Work task. Taking the line with "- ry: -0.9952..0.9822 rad" as the first and the line with "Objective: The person" as the last, set down exactly every line in that range from the entries below, and no more.

Available data.
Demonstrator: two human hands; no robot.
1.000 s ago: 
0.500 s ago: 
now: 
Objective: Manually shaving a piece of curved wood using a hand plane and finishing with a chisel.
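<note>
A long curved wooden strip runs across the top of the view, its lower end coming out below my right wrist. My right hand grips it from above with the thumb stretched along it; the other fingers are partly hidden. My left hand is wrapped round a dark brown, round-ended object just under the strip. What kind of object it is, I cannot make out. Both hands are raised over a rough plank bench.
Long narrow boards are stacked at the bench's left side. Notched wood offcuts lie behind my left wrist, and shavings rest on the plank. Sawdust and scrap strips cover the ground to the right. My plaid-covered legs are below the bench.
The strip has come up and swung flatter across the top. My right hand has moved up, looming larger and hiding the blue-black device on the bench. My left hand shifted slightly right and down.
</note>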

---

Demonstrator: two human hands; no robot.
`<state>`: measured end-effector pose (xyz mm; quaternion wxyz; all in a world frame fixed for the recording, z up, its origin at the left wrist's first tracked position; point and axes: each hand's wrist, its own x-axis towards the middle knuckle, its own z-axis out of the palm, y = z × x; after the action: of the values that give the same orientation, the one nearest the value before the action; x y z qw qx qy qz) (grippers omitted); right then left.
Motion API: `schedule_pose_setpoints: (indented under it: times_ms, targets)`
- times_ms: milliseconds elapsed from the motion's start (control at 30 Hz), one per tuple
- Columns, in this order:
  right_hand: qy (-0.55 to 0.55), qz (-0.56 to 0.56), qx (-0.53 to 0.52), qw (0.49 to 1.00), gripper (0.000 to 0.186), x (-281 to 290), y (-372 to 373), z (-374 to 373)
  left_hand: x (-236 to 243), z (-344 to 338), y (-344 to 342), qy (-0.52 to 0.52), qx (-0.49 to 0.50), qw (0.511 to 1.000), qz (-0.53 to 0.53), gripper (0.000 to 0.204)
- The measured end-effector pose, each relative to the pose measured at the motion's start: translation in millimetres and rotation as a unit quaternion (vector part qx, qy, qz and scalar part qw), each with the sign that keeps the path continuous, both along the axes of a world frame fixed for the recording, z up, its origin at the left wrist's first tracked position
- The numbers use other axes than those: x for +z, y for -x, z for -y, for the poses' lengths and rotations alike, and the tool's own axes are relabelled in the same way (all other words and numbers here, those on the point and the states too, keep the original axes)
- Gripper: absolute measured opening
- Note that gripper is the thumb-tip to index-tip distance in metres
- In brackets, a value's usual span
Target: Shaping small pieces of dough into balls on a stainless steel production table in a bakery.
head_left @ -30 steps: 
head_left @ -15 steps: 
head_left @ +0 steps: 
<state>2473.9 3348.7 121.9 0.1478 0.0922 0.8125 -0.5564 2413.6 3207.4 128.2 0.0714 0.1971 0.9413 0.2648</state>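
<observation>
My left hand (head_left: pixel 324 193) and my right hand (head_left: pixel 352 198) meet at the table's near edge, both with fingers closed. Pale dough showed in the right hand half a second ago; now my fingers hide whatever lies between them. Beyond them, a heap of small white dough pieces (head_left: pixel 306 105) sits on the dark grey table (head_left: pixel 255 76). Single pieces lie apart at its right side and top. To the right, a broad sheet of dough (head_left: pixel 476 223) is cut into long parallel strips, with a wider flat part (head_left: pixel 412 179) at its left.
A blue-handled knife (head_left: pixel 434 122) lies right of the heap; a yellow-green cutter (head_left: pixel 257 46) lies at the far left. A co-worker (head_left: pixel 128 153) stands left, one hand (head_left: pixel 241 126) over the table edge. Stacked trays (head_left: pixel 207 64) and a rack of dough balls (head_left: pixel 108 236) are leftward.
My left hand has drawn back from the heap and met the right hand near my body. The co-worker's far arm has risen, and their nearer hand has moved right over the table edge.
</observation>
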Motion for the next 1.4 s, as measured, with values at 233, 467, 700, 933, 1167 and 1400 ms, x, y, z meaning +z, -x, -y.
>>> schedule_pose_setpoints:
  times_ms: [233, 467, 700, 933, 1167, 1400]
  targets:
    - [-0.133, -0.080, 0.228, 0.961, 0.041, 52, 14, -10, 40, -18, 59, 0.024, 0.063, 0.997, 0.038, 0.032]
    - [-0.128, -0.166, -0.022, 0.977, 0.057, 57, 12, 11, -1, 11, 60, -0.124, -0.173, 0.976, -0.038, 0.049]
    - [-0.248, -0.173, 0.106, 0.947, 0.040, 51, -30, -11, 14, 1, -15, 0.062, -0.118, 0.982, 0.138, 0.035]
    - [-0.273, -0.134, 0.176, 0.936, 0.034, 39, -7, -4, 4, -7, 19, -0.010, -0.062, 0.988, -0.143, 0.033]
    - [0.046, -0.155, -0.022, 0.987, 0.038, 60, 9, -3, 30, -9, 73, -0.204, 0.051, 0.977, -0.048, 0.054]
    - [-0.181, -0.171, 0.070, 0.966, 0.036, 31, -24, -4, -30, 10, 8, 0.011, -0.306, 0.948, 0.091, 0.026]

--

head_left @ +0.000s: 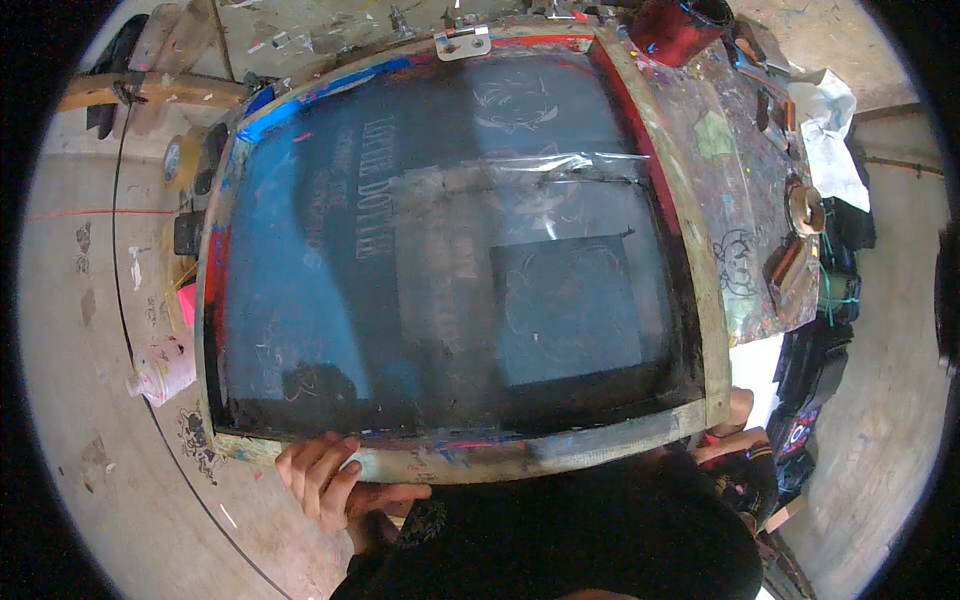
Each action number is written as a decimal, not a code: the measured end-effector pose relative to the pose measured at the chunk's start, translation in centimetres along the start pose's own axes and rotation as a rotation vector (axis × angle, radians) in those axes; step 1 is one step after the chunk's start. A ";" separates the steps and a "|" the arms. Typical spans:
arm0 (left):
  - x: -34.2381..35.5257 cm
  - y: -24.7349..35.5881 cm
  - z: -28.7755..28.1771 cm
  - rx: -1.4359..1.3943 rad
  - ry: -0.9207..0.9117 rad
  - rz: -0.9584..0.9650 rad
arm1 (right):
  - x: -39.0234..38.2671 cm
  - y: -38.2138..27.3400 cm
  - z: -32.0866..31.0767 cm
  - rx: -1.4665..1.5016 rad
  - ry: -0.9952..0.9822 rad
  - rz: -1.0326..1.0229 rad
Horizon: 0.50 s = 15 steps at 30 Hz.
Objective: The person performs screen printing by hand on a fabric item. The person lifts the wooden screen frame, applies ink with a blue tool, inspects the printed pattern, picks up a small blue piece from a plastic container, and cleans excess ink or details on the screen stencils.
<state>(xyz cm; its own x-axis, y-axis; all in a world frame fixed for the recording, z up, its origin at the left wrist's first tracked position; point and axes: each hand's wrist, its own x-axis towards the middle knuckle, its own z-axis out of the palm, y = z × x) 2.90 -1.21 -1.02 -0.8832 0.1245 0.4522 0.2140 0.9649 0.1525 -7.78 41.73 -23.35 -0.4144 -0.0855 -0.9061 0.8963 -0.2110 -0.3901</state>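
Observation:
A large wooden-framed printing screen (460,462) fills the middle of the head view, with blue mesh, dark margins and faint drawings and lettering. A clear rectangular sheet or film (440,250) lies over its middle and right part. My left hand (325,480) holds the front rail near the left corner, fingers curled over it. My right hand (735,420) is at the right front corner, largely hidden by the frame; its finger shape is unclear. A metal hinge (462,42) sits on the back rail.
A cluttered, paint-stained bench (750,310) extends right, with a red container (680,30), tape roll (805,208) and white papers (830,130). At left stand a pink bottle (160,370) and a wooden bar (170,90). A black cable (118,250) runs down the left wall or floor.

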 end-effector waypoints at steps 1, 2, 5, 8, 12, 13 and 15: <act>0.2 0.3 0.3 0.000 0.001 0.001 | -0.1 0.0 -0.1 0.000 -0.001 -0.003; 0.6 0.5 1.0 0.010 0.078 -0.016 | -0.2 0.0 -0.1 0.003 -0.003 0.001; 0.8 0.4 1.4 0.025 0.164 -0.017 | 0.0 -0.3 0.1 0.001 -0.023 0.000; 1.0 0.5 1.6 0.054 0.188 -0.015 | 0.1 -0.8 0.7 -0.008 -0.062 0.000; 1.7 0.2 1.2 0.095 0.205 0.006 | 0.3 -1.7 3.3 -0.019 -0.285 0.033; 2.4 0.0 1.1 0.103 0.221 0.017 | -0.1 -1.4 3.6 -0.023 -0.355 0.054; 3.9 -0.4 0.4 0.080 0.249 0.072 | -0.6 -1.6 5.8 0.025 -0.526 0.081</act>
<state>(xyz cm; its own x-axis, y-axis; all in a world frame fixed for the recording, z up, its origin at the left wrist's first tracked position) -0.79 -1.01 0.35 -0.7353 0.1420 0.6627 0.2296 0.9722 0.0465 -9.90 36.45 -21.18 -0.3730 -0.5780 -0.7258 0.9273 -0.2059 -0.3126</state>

Task result.
  - ry: -0.9952..0.9822 rad
  - rz: -1.0326..1.0229 rad
Horizon: 0.50 s = 15 steps at 30 Hz.
Objective: The person performs screen printing by hand on a fabric item. The person lifts the wooden screen frame, applies ink with a blue tool, inspects the printed pattern, picks up a small blue piece from a plastic container, and cleans excess ink or details on the screen stencils.

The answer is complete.